Configuring the Tester

Before you use the Tester, there are some one-time configuration steps to complete, one set on your GlideinWMS Front-end Central Manager host and one set on the Tester host.

Configuring the GlideinWMS Front-end Central Manager

Complete these steps on your GlideinWMS Front-end Central Manager host:

  1. Authorize the Tester host to connect to your Central Manager:

    [root@client ~]$ glidecondor_addDN -allow-others -daemon COMMENT TESTER_DN condor

    Where COMMENT is a human-readable label for the Tester host (e.g., “RSV GWMS Tester at myhost”), and TESTER_DN is the Distinguished Name (DN) of the host certificate of your Tester host.
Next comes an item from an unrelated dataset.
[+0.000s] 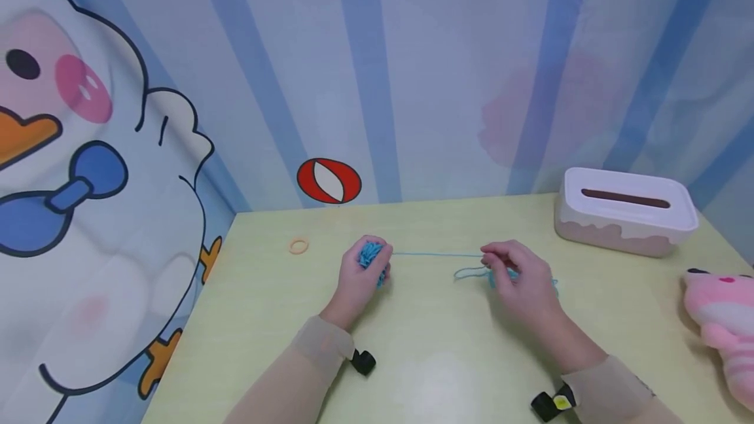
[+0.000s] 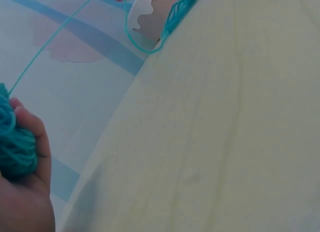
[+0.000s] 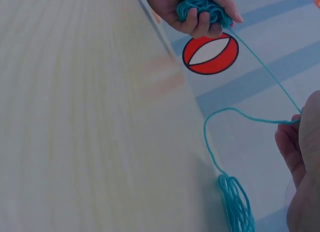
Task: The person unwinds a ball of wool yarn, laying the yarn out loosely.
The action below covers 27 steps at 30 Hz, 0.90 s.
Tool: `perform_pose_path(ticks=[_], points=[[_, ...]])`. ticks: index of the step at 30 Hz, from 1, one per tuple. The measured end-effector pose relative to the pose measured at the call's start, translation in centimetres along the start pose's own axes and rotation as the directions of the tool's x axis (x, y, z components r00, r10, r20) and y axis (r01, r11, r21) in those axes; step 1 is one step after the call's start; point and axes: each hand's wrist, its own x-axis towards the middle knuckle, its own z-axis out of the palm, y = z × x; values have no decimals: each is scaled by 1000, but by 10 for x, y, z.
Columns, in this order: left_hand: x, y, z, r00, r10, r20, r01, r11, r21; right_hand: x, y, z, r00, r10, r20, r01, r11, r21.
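At far left, a printed white duck figure with a blue bow tie (image 1: 135,214) occupied the blue-striped fabric backdrop (image 1: 448,84). A small, light-tan ring (image 1: 298,252) lay flat on the pale yellow wood-grain table (image 1: 424,358), near its far edge. Slightly right of the ring and above that edge, a red-and-white oval figure (image 1: 328,180) was noted on the backdrop.

The left hand (image 1: 356,273), in a beige sleeve (image 1: 294,375), was found over the table with its fingers and thumb wrapped round a compact ball of turquoise yarn (image 1: 370,255). A thin turquoise strand (image 1: 436,254) ran taut from the ball of turquoise yarn, nearly level, to the right hand (image 1: 521,280).

The right hand held that strand pinched between thumb and fingertips. From the pinch, a slack length curved down to a loose, looped turquoise yarn bundle (image 3: 235,204) below the hand; the hand hid much of this bundle in the head view.

Further right, a rectangular white-topped tissue box with a pinkish-brown wavy lower band (image 1: 624,214) stood near the far edge of the table, its slot facing upward. At far right, a pink-and-white plush toy (image 1: 727,319) lay partly outside the head view.
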Motion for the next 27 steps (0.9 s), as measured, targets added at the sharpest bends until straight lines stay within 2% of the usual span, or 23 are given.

Most likely, you will need to quote both of these values to protect them from the shell. For example:

    [root@client ~]$ glidecondor_addDN -allow-others -daemon 'RSV GWMS Tester on Fermicloud' '/DC=com/DC=DigiCert-Grid/O=Open Science Grid/OU=Services/CN=fermicloud357.fnal.gov' condor
  2. Restart HTCondor to apply the changes

    On EL 6 systems:

    [root@client ~]$ service condor restart

    On EL 7 systems:

    [root@client ~]$ systemctl restart condor
  3. Add the new Tester to your GlideinWMS front-end configuration

    Edit the file /etc/gwms-frontend/frontend.xml and add a line as follows within the <schedds> element:

    <schedd DN="TESTER_DN" fullname="TESTER_HOSTNAME"/>

    Where TESTER_DN is the Distinguished Name (DN) of the host certificate of your Tester host (as above), and TESTER_HOSTNAME is the fully qualified hostname of the Tester host. For example:

    <schedd DN="/DC=com/DC=DigiCert-Grid/O=Open Science Grid/OU=Services/CN=fermicloud357.fnal.gov" fullname="fermicloud357.fnal.gov"/>
  4. Reconfigure your GlideinWMS front-end to apply the changes:

    [root@client ~]$ service gwms-frontend reconfig

Configuring the Tester host

Complete the following steps on your Tester host:

  1. Configure the Tester for the VOs that your Front-end supports

    Edit the file /etc/rsv/metrics/org.osg.local-gfactory-site-querying-local.conf. The constraint line is an HTCondor ClassAd expression containing one stringListMember function per VO that your Front-end supports. If there is more than one VO, the function invocations are joined by the “logical or” operator, ||. Edit the constraint line for your Front-end.

    For example, for a single VO named Foo, the line would be:

    constraint = stringListMember("Foo", GLIDEIN_Supported_VOs)

    For two VOs named Foo and Bar, the line would be:

    constraint = stringListMember("Foo", GLIDEIN_Supported_VOs) || stringListMember("Bar", GLIDEIN_Supported_VOs)

    Do not change the other settings in this file, unless you have clear and specific reasons to do so.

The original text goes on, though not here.